1925’te Milli Saraylara bağlanan Küçüksu Kasrı, Atatürk başta olmak üzere, Cumhuriyet döneminin önde gelen isimlerini ağırlamıştır. 1983’te müze olarak halka açılan yapı, 1994’te restore edilmiştir. Günümüzde hem müze olarak ziyaret edilebilmekte, hem de çevresindeki bahçe, iskele ve meydan alanları halka açık bir mesire yeri olarak kullanılmaktadır. Ayrıca düğün ve toplantı gibi etkinlikler için de tercih edilen bir mekân haline gelmiştir.
MASLAK KASRI
Maslak Kasrı, İstanbul’un Maslak semtinde, İstinye ve Tarabya yollarının kesiştiği Büyükdere Caddesi üzerinde, 170 hektarlık geniş bir alanda yer alan tarihî bir yapıdır. 1984 yılında restorasyonu tamamlanarak Millî Saraylar İdaresi Başkanlığı’na bağlanmış ve müze olarak halkın ziyaretine açılmıştır.
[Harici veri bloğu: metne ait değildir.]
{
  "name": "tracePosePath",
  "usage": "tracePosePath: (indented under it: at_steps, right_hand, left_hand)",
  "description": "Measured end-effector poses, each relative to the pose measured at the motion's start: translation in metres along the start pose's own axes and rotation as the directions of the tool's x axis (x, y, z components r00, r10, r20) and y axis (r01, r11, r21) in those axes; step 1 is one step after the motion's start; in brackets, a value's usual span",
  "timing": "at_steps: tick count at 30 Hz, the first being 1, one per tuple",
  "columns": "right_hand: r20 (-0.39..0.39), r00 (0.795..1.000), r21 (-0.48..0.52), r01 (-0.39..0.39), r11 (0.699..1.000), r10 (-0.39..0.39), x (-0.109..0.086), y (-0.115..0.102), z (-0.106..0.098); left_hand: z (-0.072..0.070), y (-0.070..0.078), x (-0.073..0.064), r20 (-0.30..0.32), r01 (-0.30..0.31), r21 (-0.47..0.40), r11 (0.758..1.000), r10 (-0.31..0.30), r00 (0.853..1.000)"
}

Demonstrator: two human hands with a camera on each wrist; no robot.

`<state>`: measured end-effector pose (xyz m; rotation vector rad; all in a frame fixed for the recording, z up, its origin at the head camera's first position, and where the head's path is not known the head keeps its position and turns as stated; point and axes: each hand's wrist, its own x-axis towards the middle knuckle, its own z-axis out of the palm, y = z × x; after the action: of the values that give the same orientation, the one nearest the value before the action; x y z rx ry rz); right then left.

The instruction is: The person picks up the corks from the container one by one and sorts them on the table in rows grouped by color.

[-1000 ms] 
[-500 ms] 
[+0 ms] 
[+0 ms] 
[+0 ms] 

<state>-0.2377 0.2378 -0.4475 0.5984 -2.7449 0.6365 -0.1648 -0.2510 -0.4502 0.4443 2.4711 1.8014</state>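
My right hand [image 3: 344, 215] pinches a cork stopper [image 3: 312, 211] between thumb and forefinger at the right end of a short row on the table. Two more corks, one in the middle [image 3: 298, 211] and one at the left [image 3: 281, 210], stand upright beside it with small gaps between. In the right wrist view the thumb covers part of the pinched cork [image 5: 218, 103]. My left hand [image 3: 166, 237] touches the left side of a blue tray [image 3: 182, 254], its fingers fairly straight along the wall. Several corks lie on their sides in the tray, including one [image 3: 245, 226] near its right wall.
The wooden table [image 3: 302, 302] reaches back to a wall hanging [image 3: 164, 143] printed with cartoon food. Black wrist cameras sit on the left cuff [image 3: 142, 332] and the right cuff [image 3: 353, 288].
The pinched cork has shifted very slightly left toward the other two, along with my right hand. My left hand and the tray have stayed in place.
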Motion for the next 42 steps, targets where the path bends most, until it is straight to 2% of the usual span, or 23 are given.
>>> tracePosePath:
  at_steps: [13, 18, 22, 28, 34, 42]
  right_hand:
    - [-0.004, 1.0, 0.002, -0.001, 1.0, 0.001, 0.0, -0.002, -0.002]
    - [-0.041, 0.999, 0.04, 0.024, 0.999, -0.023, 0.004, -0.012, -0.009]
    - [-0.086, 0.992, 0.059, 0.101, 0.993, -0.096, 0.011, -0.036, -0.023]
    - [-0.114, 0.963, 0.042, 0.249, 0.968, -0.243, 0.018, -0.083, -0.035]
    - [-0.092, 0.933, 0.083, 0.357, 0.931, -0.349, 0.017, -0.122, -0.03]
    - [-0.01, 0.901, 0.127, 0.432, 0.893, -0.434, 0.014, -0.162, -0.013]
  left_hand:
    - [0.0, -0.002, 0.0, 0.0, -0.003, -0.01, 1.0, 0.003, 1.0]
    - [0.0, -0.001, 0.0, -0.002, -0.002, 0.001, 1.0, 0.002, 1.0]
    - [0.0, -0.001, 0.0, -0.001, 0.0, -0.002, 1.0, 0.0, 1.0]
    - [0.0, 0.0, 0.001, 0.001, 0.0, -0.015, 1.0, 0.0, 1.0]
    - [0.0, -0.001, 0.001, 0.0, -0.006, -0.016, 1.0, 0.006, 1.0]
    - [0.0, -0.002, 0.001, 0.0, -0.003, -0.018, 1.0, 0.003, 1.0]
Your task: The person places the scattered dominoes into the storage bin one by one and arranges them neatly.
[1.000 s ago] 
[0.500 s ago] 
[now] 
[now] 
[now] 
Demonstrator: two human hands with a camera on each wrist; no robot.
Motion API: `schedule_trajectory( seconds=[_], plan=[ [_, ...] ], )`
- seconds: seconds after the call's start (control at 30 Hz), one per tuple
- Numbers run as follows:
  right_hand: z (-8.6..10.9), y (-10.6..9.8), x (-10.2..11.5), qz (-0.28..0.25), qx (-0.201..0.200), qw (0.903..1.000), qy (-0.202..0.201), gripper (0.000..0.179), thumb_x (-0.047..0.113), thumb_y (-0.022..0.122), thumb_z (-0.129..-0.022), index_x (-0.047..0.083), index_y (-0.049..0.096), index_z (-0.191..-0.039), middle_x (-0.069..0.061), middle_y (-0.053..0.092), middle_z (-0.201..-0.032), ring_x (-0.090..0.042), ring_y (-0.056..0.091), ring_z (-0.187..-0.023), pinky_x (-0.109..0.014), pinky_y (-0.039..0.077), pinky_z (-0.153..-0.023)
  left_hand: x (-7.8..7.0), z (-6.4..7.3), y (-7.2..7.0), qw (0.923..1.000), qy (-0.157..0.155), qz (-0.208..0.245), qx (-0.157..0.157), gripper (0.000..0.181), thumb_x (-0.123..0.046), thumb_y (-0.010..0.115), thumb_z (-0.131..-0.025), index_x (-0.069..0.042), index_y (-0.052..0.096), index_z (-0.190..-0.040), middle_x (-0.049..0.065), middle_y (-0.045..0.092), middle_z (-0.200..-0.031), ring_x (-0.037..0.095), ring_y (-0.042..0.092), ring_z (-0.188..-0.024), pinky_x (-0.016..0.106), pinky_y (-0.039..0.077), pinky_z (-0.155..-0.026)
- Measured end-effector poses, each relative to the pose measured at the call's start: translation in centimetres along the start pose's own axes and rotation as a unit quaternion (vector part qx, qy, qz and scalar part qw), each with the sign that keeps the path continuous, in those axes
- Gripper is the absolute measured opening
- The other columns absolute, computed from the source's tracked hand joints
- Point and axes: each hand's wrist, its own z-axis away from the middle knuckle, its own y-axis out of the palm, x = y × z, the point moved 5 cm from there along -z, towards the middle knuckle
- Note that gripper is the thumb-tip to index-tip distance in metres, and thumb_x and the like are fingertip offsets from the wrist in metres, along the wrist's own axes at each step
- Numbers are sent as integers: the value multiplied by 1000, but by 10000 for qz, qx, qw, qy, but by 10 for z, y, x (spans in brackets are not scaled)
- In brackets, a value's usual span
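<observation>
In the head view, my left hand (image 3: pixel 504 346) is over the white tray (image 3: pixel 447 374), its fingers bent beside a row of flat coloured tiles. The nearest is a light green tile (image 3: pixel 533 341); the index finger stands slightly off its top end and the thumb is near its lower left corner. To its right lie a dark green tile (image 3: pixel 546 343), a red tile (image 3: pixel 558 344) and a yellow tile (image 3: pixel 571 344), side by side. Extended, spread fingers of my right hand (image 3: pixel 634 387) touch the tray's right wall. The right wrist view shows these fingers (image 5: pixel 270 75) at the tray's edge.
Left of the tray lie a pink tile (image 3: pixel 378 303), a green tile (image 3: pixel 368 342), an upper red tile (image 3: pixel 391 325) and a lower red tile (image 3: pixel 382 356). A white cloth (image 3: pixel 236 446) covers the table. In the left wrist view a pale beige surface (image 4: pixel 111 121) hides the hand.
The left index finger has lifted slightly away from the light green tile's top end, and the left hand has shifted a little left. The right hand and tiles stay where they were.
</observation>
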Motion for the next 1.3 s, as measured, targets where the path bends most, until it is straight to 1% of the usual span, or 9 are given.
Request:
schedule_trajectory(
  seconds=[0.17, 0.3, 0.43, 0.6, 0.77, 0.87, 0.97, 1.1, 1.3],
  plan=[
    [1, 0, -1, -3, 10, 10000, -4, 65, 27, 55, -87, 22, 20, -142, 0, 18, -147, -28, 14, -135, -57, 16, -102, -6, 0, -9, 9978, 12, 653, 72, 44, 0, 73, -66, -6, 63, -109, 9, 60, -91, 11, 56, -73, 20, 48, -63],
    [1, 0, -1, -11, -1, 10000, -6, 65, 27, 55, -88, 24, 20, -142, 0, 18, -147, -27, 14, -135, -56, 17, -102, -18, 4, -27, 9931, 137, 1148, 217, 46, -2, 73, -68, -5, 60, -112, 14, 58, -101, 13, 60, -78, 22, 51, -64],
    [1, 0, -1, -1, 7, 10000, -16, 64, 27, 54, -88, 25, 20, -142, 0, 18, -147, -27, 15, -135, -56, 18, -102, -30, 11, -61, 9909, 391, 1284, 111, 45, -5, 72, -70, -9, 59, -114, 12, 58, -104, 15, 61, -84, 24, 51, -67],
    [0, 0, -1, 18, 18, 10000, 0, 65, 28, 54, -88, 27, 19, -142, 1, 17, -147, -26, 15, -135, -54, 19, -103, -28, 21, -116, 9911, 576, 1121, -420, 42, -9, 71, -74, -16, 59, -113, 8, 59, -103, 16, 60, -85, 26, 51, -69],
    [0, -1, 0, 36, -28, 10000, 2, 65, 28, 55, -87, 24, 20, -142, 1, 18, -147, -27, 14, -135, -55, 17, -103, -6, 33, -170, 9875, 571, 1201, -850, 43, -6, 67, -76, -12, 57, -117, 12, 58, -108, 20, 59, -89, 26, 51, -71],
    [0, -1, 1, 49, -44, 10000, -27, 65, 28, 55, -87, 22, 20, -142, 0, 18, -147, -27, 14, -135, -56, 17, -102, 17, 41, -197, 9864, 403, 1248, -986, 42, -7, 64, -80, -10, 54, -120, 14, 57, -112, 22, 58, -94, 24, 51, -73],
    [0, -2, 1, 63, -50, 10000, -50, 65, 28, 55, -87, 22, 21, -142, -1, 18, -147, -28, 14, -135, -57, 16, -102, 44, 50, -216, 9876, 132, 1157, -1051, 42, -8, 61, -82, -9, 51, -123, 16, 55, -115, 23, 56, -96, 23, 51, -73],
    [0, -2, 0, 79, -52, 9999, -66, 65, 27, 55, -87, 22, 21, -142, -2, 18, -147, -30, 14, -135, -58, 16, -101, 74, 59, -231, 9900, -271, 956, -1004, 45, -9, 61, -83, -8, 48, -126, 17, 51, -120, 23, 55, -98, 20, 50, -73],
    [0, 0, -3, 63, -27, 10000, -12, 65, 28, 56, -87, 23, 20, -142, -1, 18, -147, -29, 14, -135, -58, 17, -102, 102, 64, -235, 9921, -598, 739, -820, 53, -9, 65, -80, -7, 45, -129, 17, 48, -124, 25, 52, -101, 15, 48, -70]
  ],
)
Maslak Kasrı’nın bulunduğu alandaki ilk yapılaşmalar II. Mahmud döneminde başlamış ancak günümüzdeki hâline büyük ölçüde Sultan Abdülaziz zamanında, 1860’lı yıllarda ulaşmıştır.
II. Abdülhamid, şehzadeliği sırasında ailesiyle birlikte bu kasırda yaşamış ve çevresindeki arazileri satın alarak burayı bir çiftliğe dönüştürmüştür. Tahta çıkış haberini de burada almıştır. Saltanat yıllarında çiftlik, “Maslak Çiftlikât-ı Hümâyûnu” olarak anılmıştır.
1937-1982 yılları arasında askerî prevantoryum (sağlık tesisi) olarak kullanılan yapı, 1984’te müzeye dönüştürülmüştür.
Maslak Kasrı; Kasr-ı Hümayun, Mabeyn-i Hümayun, Paşa Dairesi, Çadır Köşkü ve Limonluk olmak üzere beş ana bölümden oluşur. Mimarisinde geleneksel Türk evi planı temel alınmıştır.
SEPETÇİLER KASRI
İstanbul’un Fatih ilçesinde, Topkapı Sarayı’nın deniz kıyısına yakın bir konumda yer alan Sepetçiler Kasrı, Sultan İbrahim tarafından 1643 yılında inşa ettirilmiştir. 17. yüzyılda, sarayın bahçesini çevreleyen surların dışına Sepetçiler Kasrı, Yalı Köşkü ve İncili Köşk gibi yapılar eklenmiştir. Bu yapılar arasında günümüze ulaşabilen tek köşk Sepetçiler Kasrı’dır. Sarayburnu’nun en uç noktasında konumlanan kasır, kimi kaynaklara göre Osmanlı padişahlarının donanmayı uğurlayıp karşıladıkları yer olarak da kullanılmıştır.
17. yüzyılda İstanbul'u ziyaret eden Fransız seyyah ve ressam Guillaume-Joseph Grelot, seyahatnamesinde kasrın çevresinde 5-6 kayıkhane bulunduğundan bahsetmiştir. Zamanla farklı amaçlarla değerlendirilen yapı, 1980 yılında Vakıflar Genel Müdürlüğü’nce restore edilerek bir dönem Uluslararası Basın Merkezi olarak hizmet vermiştir. 1998’de Eminönü Hizmet Vakfı tarafından tekrar restore edilen Sepetçiler Kasrı, sonrasında restoran gibi çeşitli işlevlerde kullanılmıştır. 2011 yılına kadar Avrupa Kültür Başkenti Proje Ofisi’ne ev sahipliği yapan kasır, bu tarihten itibaren Yeşilay’a tahsis edilmiş ve hâlen Yeşilay Genel Merkezi olarak kullanılmaktadır.